WHAT TO WORK ON. Starting with the line that contains "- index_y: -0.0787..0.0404" and stopping after the line that contains "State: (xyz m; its", return each line below exactly as written, with no others.

DATA PROVIDED.
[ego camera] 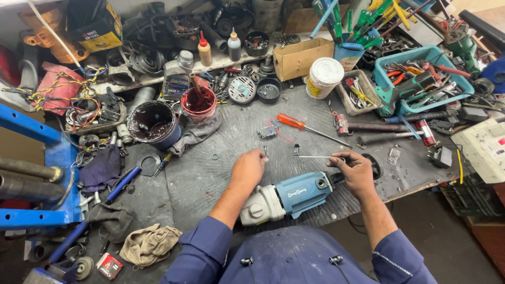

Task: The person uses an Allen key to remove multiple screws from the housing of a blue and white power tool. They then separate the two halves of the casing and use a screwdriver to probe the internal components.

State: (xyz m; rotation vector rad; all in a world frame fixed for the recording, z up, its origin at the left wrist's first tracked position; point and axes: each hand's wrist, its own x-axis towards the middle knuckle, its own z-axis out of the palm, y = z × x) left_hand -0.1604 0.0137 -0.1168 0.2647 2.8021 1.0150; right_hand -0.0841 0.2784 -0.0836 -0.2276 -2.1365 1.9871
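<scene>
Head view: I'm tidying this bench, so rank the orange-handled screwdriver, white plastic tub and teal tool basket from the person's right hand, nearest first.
From the right hand:
1. Orange-handled screwdriver, just above-left.
2. White plastic tub, farther up the bench.
3. Teal tool basket, upper right, farthest.

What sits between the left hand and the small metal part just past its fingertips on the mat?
Nothing visible. The left hand rests on the dark rubber mat, with the small upright metal part right beside its fingers. The blue and grey power tool lies nearer the person, clear of that gap.

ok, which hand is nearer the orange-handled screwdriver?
Left. The left hand sits just below and left of the orange-handled screwdriver; the right hand is farther, below and right of it, pinching a thin metal rod.
</scene>
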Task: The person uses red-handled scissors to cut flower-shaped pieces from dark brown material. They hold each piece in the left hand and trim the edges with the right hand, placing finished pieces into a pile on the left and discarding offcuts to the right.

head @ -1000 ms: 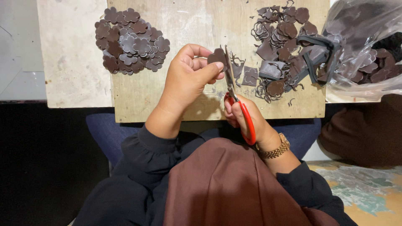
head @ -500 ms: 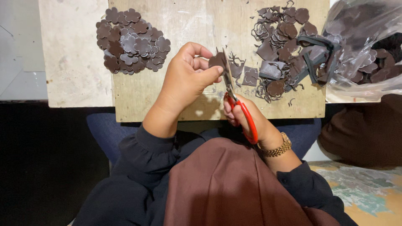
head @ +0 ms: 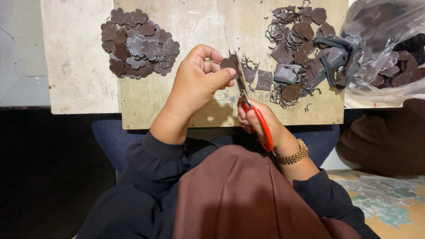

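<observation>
Nearest the camera, a brown cloth (head: 248, 199) is spread over the lap, flanked by dark sleeves. Just beyond it, the right hand (head: 261, 126) is closed through the red handles of a pair of scissors (head: 250, 104), a gold wristwatch (head: 292, 155) being worn on that wrist. The blades are pointed up and away from the body, and their tips are met by a small dark brown piece (head: 230, 63). That piece is pinched between the thumb and fingers of the left hand (head: 197, 84), which is curled shut around it and is held just left of the blades, slightly farther out than the right hand. The two hands are set close together above the near edge of a worn wooden board (head: 186, 106), which lies on the pale tabletop (head: 75, 79).

Farther out on the board, to the left of the left hand, a heap of cut flower-shaped brown pieces (head: 139, 42) is seen. To the right of the blades, a looser pile of brown offcuts and uncut shapes (head: 296, 48) is spread, one single flower piece (head: 264, 79) lying just beside the scissors. At the far right, a clear plastic bag (head: 385, 44) holding more brown shapes is rested partly on the board's edge.
</observation>
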A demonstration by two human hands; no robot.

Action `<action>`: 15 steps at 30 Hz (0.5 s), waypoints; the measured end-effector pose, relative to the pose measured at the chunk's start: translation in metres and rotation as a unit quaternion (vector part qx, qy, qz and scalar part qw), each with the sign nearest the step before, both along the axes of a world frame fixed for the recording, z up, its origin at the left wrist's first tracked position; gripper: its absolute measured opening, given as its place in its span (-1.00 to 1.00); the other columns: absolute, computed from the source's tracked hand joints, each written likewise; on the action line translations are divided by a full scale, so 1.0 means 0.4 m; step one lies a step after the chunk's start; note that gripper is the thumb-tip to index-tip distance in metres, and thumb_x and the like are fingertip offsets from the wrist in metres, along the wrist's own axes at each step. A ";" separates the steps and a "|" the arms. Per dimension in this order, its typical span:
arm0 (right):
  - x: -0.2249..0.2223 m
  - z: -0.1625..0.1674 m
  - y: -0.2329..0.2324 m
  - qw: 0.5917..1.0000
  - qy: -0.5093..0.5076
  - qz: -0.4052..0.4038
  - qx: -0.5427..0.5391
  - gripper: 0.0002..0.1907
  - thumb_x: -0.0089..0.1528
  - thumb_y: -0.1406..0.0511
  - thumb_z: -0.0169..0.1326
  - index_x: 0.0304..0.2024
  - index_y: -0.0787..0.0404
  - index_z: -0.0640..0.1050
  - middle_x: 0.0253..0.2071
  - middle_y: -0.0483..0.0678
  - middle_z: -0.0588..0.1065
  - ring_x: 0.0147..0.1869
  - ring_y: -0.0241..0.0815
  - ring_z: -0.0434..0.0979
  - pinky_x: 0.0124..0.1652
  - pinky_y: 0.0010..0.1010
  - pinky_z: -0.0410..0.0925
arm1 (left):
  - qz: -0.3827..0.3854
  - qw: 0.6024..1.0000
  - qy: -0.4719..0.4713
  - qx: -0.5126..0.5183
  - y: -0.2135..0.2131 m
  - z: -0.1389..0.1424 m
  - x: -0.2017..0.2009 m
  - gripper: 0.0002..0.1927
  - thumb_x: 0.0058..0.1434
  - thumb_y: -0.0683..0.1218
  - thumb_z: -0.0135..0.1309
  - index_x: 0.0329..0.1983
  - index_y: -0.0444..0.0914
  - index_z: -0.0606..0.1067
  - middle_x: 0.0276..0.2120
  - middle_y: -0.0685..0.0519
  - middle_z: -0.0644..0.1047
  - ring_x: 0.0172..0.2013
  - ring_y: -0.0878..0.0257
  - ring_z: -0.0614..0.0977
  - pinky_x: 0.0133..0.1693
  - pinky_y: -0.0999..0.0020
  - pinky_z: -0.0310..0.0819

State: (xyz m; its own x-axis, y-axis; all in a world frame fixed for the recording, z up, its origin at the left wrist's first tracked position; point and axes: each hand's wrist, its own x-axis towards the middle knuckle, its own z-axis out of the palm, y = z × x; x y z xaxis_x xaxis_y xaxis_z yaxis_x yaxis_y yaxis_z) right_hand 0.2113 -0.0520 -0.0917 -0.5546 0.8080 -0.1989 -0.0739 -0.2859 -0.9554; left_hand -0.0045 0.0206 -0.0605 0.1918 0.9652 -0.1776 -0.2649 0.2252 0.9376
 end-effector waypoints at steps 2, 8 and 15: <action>0.001 0.000 0.003 1.000 0.001 0.003 0.000 -0.43 0.35 -0.19 -0.07 -0.20 0.18 0.34 -0.39 -0.24 0.23 -0.39 -0.41 0.12 -0.40 -0.58 0.14 | -0.003 1.000 -0.001 0.002 0.003 -0.001 0.001 -0.68 0.19 -0.26 0.22 -0.08 -0.36 0.34 -0.41 0.00 0.59 -0.40 0.32 0.69 -0.35 0.49 0.60; 0.000 -0.002 0.010 0.999 -0.003 0.031 0.038 -0.38 0.34 -0.23 -0.07 -0.13 0.18 0.34 -0.33 -0.22 0.26 -0.31 -0.40 0.19 -0.30 -0.57 0.21 | -0.035 0.998 0.053 0.020 0.003 -0.005 0.001 -0.65 0.18 -0.26 0.24 -0.07 -0.35 0.35 -0.39 0.01 0.60 -0.40 0.35 0.66 -0.37 0.52 0.53; -0.002 -0.010 0.008 0.999 0.032 0.026 0.021 -0.33 0.32 -0.27 -0.07 -0.12 0.19 0.33 -0.30 -0.22 0.23 -0.29 -0.40 0.16 -0.28 -0.56 0.18 | -0.026 0.999 0.021 0.008 0.001 -0.017 0.006 -0.65 0.18 -0.25 0.25 -0.07 -0.36 0.34 -0.41 0.02 0.57 -0.41 0.34 0.67 -0.35 0.50 0.56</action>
State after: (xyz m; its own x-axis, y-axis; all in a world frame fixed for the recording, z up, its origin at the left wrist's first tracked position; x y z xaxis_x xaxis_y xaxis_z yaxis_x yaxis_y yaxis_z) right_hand 0.2104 -0.0487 -0.0958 -0.6066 0.7846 -0.1284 -0.1209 -0.2507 -0.9605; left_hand -0.0023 0.0208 -0.0674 0.2344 0.9568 -0.1720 -0.2133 0.2232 0.9511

EXPECTED ANSWER.
  - index_y: -0.0787..0.0404
  - index_z: -0.0640..0.1050
  - middle_x: 0.0253..0.2071
  - middle_y: -0.0483..0.0678
  - middle_z: -0.0588..0.1065
  - ring_x: 0.0147..0.1869
  - ring_y: -0.0241..0.0815
  - ring_z: -0.0434..0.0979
  - pinky_x: 0.0124..0.1652
  - pinky_y: 0.0010..0.1010
  - pinky_z: -0.0410..0.0925
arm1 (left):
  - qz: -0.3827..0.3854
  - qw: 0.6024..1.0000
  - qy: -0.4719..0.4713
  - qx: -0.5126..0.5183
  - y: -0.2135..0.2131 m
  - z: -0.1389..0.1424 m
  - x: -0.2017..0.2009 m
  - gripper: 0.0002..0.1927
  - thumb_x: 0.0058..0.1434
  - thumb_y: -0.0683..0.1218
  - thumb_z: -0.0135..0.1309
  - index_x: 0.0329..0.1983
  - index_y: -0.0444..0.0914
  - index_z: -0.0606..0.1067
  - middle_x: 0.0276..0.2120
  - middle_y: -0.0685..0.0519
  - middle_z: -0.0644..0.1047
  - ring_x: 0.0172..0.2013
  - ring_y: -0.0878..0.0257
  - ring_z: -0.0614..0.0977
  - pinky_x: 0.0133..0.1693
  - pinky_y: -0.0999..0.0020
  - pinky_z: -0.0310..0.0819

State: (xyz m; its own x-axis, y-axis; all in a world frame fixed for the recording, z up, its origin at the left wrist's first tracked position; point and axes: each hand's wrist, its own x-axis towards the middle knuckle, its own z-axis out of the palm, y = z × x; x y z xaxis_x xaxis_y xaxis_z yaxis_x yaxis_y yaxis_z) right_hand 0.2113 -0.0520 -0.0917 -0.5546 0.8080 -0.1989 -0.0739 -0.2859 -0.9554; left_hand -0.0045 0.0206 -0.0605 0.1918 0.9652 -0.1776 -0.2649 0.2252 0.9376

The response to this exercise is complete.